The first prompt already included a lot: details about the dataset, a link to the TLC licensing process, the intended output, and the filters I wanted to apply.
Step 2 involved modifying the prompt to remove time-based filtering and to exclude the dropout branches from the Sankey diagram that occur after each process step.
Used prompt
#SOURCE REDDIT: https://www.reddit.com/r/uberdrivers/comments/4qunum/complete_guide_tlc_licensing_for_nyc_drivers/
#Source datadict: https://data.cityofnewyork.us/Transportation/tlc-application/5tcw-4jtu/about_data
#Step 1: Upgrading DMV license: -
#Step 2: Defensive Driving Course Requirement ['Defensive Driving']
#Step 3: Medical Exam ['Medical Clearance Form']
#Step 4: APPLICATION?
#Step 6: Wheelchair accesss etc course ['WAV Course']
#Step 7: Drug Test => ['Drug Test']
#Step 8: Fingerprints
#Step 9 FRU interview? ['FRU Interview Scheduled'], 'Not applicable' means not needed=>pass.
#Step 10: Final Driver Exam => ['Driver Exam']
#STATUS
#"Incomplete": Your application is missing requirements.
#"Pending Fitness Interview": Your application has been forwarded to the Fitness Review Unit for a Fitness Interview.
#"Denied": Your application has been denied.
#"Under Review": Your application is still being processed.
#"Approved - License Issued": Your application has been approved and your license
#will be mailed to the address provided on your application.
# Allow up to two weeks after approval for delivery.
#I want something like this with on the left applications going in {count by month} => assume a y-m filter, use 2025-01 as default
#on the right, the varius statusses
#on the x-as the decision points where people are
#datastructure ungrouped, type will be a filter, make an all types and selected type view possible
# 0 Type 3334 non-null object
# 1 Status 3334 non-null object
# 2 FRU Interview Scheduled 3334 non-null object
# 3 Drug Test 3334 non-null object
# 4 WAV Course 3334 non-null object
# 5 Defensive Driving 3334 non-null object
# 6 Driver Exam 3334 non-null object
# 7 Medical Clearance Form 3334 non-null object
# 8 Other Requirements 3334 non-null object
# 9 App y-m 3334 non-null period[M]
print(df_raw['Status'].unique())
print(df_raw['FRU Interview Scheduled'].unique())
print(df_raw['Drug Test'].unique())
print(df_raw['WAV Course'].unique())
print(df_raw['Defensive Driving'].unique())
print(df_raw['Driver Exam'].unique())
print(df_raw['Medical Clearance Form'].unique())
print(df_raw['Other Requirements'].unique())
#Order ['Defensive Driving', 'Medical Clearance Form', 'WAV Course', 'Drug Test', 'FRU Interview Scheduled', 'Driver Exam']

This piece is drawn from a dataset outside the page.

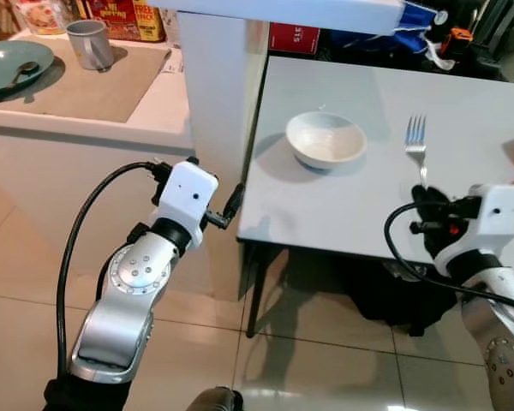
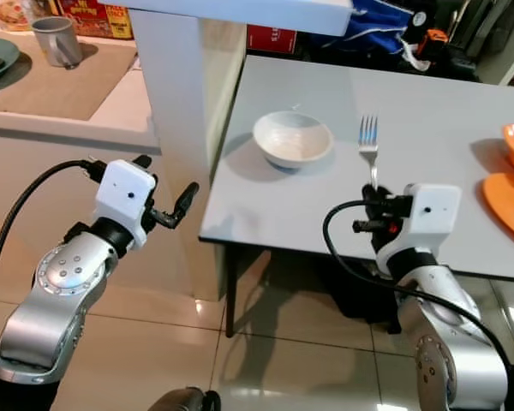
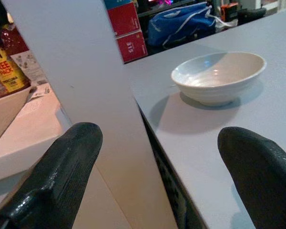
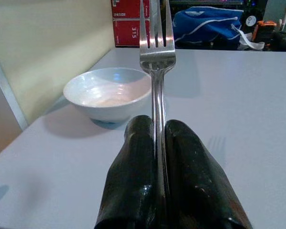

#type and y-m are going to be filters
#STEP 2 AFTER THE FIRST RESULT WAS CONFUSING FOR THE USER
#Leave out the months, leave out "not passed, denied etc" flows from the sankey and make it more like a salesfunnel.
Vibe Coding
I called this “vibe coding” because, throughout the process, the only real checkpoint I used for myself was how many people had actually received a date for their health interview. Out of 3,334 applicants, only 6 had an appointment planned instead of passed or failed. I gave those individuals the benefit of the doubt and assumed they were still progressing through the process.
Result
To put the outcome into perspective, I compared my figures with submissions from others working on the same assignment. In the spirit of “everyone can code with AI,” it was interesting to see whether the numbers aligned. Conclusion: they did. But of course, it wasn’t a particularly complex task to begin with.
Demo contains
- Start prompt for a simple dash/plotly app
- Sankey chart
Figure Friday is an initiative from the Dash/Plotly community. Every friday a new dataset is made available with some basic code to show a visual and an explanation of the subject. People are invited to adjust the code and improve the visual or create a small app. The next friday a zoom session takes place where some explain why they made what they made and others can give feedback, all in a constructive and respectful atmosphere. In the thread on the community site people share their visual, code and a demo if possible.